Satan doesn’t own the kingdoms of the world. Yet he offers them to us as if they were his to give and ours to receive. You could get rich quick. You could win friends and influence people. You could actually enjoy life. All you need to do is walk out those church doors and never return. Your new “church” is your sphere of influence. The coffee shop is “church”. The beauty shop is “church”. Your favorite store, the Internet, your best friend’s ear, even quiet solitude on a peaceful walk around town is now your “church”. You don’t need the kingdom of God in Satan’s scheme. He’ll be happy to show you just how much fun it is to be of the world as well as in the world.

Be gone, Satan! For it is written, “You shall worship the Lord your God and him only shall you serve.” You will never get what Satan promises. He is a liar. He told Adam and Eve they will be like God, knowing good and evil. They knew good and evil, but they were certainly not like God. Now they could not do good. Every attempt to do good on their part still fell short of the goodness God expects.

God is worshiped when His dear children receive good things from a giving God. The Lord meets you here with joy, not with anger, fear, and sternness. He gives you new life in your baptism. No sin can now cling to you, for you are all wet in His forgiveness. He strengthens you as you eat and drink His true Body and true Blood for the forgiveness of sins. Bacon, eggs, and coffee are a great meal, but they do not bestow what the Lord’s Supper bestows.

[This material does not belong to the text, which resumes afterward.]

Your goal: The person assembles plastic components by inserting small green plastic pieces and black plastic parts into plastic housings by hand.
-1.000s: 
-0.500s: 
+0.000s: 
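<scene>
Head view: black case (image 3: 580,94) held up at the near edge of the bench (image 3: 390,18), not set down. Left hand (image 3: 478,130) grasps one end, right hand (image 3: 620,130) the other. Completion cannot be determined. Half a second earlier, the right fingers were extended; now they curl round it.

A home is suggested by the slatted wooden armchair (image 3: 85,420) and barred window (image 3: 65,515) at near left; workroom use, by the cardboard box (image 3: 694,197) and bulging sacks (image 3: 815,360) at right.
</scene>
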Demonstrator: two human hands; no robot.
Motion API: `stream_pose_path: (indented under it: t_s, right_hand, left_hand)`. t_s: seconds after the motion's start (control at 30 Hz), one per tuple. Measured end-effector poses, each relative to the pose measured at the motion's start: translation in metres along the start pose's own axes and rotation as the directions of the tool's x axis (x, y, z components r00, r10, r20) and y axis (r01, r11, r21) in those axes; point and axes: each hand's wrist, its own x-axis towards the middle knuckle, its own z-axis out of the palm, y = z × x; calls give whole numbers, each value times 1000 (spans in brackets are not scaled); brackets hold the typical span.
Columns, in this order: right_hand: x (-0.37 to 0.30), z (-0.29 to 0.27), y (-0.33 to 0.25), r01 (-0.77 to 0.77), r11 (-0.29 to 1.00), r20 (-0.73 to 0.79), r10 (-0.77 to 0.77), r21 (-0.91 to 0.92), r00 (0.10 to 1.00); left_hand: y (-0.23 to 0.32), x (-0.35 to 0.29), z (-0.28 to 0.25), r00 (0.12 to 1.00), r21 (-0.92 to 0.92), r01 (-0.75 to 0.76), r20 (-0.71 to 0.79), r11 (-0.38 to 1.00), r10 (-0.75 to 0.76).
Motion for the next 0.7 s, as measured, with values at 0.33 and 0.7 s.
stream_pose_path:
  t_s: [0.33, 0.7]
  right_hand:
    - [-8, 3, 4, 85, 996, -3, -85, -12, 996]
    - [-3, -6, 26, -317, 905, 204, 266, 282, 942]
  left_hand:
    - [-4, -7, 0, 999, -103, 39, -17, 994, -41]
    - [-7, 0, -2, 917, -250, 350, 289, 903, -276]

As Saint Paul says in Romans chapter six: thanks be to God, that you who were once slaves of sin have become obedient from the heart to the standard of teaching to which you were committed, and, having been set free from sin, have become slaves of righteousness. Note who runs the verbs. You have become obedient. God does all the heavy lifting. He puts His Good News of His righteousness into your heart. He sets you free from sin. He makes you a slave to righteousness. You are captive to His freedom in Christ Jesus. You are captive not in shackles and chains, always trying to do something. You stand still and receive the good gifts of forgiveness and life the Lord gives you.

God’s will is done “when He strengthens and keeps us firm in His Word and faith until we die. This is His good and gracious will.” Every effort outside of Jesus to overcome temptation will fail. In Christ, however, your suffering is turned to joy. Never did Jesus fail when tempted. Though you suffer temptation now, and even give in to them, Christ does not give up for you. His love for you goes to the cross, where He bleeds and dies for you, bestowing His righteousness in His blood. His love for you emerges from the tomb victorious over death, giving you new life in Him. He will deliver you from the snare of the fowler and from the deadly pestilence. He will cover you with his pinions, and under his wings you will find refuge. Believe it for Jesus’ sake.